The better AVRs are very good. I've used the Arcams at home an loved them. I'm sure there are many others, I just haven't used them myself.
AVRs have come a long way; however today's use of the AVR focuses primarily on decoding the digital signals for the newer TV's with 3D Bluray, Digital radio, IPod decoding, etc., so they add electronic glare to the sound. So it's my feeling that an older and simpler AVR: Marantz, Denon, Pioneer Elite, to name a few are very good for two-channel listening. I also feel if your budget will allow; purchasing a SimAudio, Mcintosh, Ayre (to name a few) integrated would be a great addition to your set-up.
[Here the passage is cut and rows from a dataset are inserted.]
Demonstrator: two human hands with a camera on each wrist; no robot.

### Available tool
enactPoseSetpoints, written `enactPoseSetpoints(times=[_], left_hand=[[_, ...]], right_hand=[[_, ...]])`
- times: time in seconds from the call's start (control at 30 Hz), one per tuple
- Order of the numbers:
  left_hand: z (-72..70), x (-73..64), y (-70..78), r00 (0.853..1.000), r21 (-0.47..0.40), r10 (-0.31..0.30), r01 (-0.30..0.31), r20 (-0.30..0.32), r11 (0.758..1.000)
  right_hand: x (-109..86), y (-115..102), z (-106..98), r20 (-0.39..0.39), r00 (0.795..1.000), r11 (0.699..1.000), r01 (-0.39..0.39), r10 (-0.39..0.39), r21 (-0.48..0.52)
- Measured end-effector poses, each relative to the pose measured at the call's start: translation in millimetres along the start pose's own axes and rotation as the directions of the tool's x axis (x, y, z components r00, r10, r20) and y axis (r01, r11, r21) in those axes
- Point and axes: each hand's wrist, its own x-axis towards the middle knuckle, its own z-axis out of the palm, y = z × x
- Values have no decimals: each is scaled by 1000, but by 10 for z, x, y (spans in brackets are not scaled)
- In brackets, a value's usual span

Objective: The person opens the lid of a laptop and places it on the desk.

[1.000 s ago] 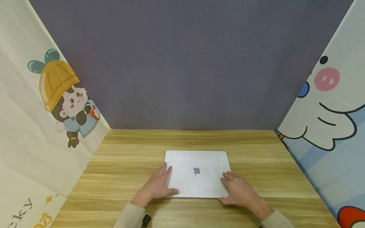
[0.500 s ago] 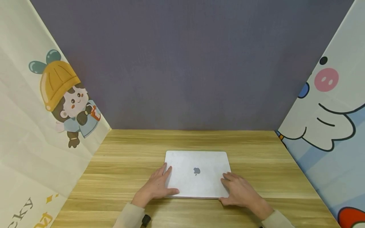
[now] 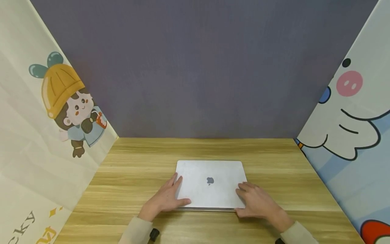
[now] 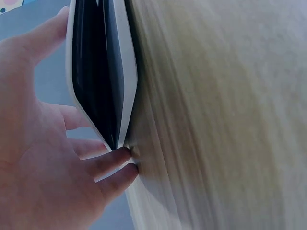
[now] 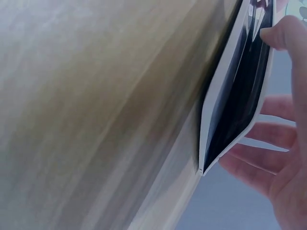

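A silver laptop [image 3: 210, 195] with a dark apple logo lies on the wooden table, its lid slightly raised along the near edge. My left hand [image 3: 166, 198] rests at its left side, fingers spread along the edge and thumb on top of the lid. At the front right corner, my right hand [image 3: 257, 202] holds the lid. In the right wrist view the thumb [image 5: 276, 37] is tucked inside against the dark screen [image 5: 242, 103], while the other fingers stay outside. A narrow wedge shows between lid and pale base [image 4: 128, 76] in the left wrist view.
The wood-grain table [image 3: 128, 189] extends around the laptop. A grey-purple panel [image 3: 204, 67] stands behind it. Cartoon-printed cloths flank it, with a yellow-hatted figure [image 3: 62, 86] on the left and a pink-nosed character [image 3: 349, 83] on the right.
The lid's near edge has risen a little, and a gap has appeared above the base. Both hands keep nearly the same places, the right thumb now beneath the lid.
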Motion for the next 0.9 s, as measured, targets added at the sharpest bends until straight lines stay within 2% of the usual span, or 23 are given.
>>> enactPoseSetpoints(times=[0.23, 0.57, 0.9], left_hand=[[-26, -9, -28, 1000, -18, -10, 10, -5, 1000], [-46, -80, -89, 1000, -47, 8, -9, -18, 999], [-46, -107, -118, 999, -52, 29, -30, -35, 998]], right_hand=[[0, 26, -44, -36, 999, 999, -9, 10, 37], [6, 62, -90, -89, 996, 998, 0, 6, 61], [10, 80, -125, -73, 997, 996, -27, 33, 82]])
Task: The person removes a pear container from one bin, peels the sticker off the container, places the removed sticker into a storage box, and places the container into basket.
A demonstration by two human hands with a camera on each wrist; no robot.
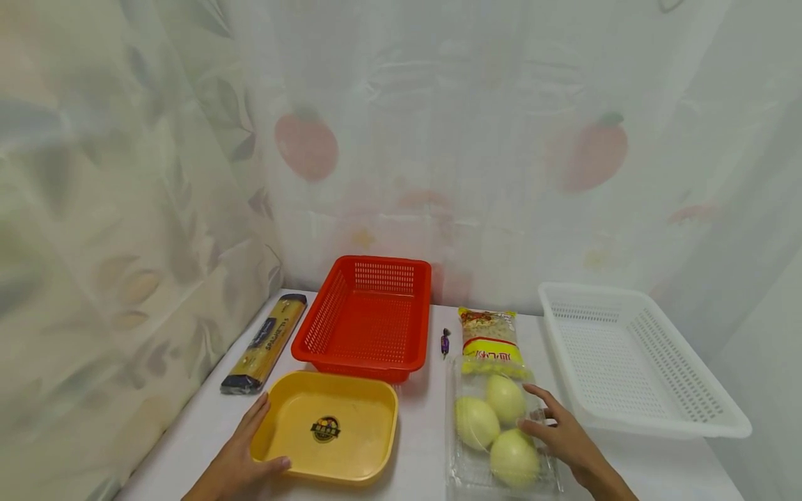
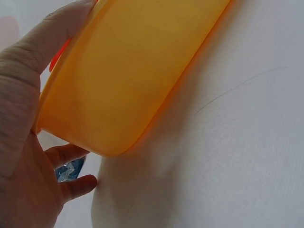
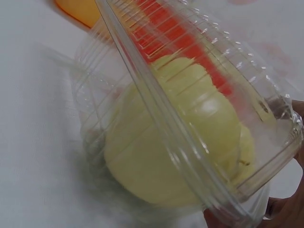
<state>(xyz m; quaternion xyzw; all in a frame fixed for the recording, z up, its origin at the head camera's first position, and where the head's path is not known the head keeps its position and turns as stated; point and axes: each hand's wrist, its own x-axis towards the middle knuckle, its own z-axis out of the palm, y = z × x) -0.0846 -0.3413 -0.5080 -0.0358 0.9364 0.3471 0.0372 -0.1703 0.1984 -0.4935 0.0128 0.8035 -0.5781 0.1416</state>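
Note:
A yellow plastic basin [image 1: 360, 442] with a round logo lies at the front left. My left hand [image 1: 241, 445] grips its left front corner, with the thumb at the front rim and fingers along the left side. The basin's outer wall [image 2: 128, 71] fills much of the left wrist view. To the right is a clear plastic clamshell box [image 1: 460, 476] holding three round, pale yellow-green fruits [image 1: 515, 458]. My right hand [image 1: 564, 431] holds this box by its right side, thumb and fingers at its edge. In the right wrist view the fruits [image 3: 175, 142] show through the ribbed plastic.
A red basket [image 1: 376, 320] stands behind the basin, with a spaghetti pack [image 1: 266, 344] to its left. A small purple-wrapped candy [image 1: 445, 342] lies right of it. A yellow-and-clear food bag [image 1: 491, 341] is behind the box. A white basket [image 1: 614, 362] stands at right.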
When you get antsy and make premature audio gear purchases, most often you regret it. Saving up your coin for a good integrated is a wise move. Of course, that is simply one solution; there are others.
An integrated versus an AVR, dollar for dollar, the integrated is better.
A very good modestly priced integrated right now is the Yamaha A-S1000. I expect it's in a different class than a Pioneer Elite AVR for the same price.
I listened to its big brother the A-S2000 paired with Harbeth SHL5 speakers. Wonderful system, amongst the better systems I've heard.
Last week we traded in a Pioneer LX83. What a poor amp. The class d amp gives a full flat 2-dimensional image. 2nd it gave a harsh sound with a lot of ssss. And 3th what a clinical sound. Most people are not aware which brands can give a 3-dimensional image. And what are the differences in sound, image, resolution and control. Even the Onkyo TX-NR818 was superior in all parts were you Judge an amp for.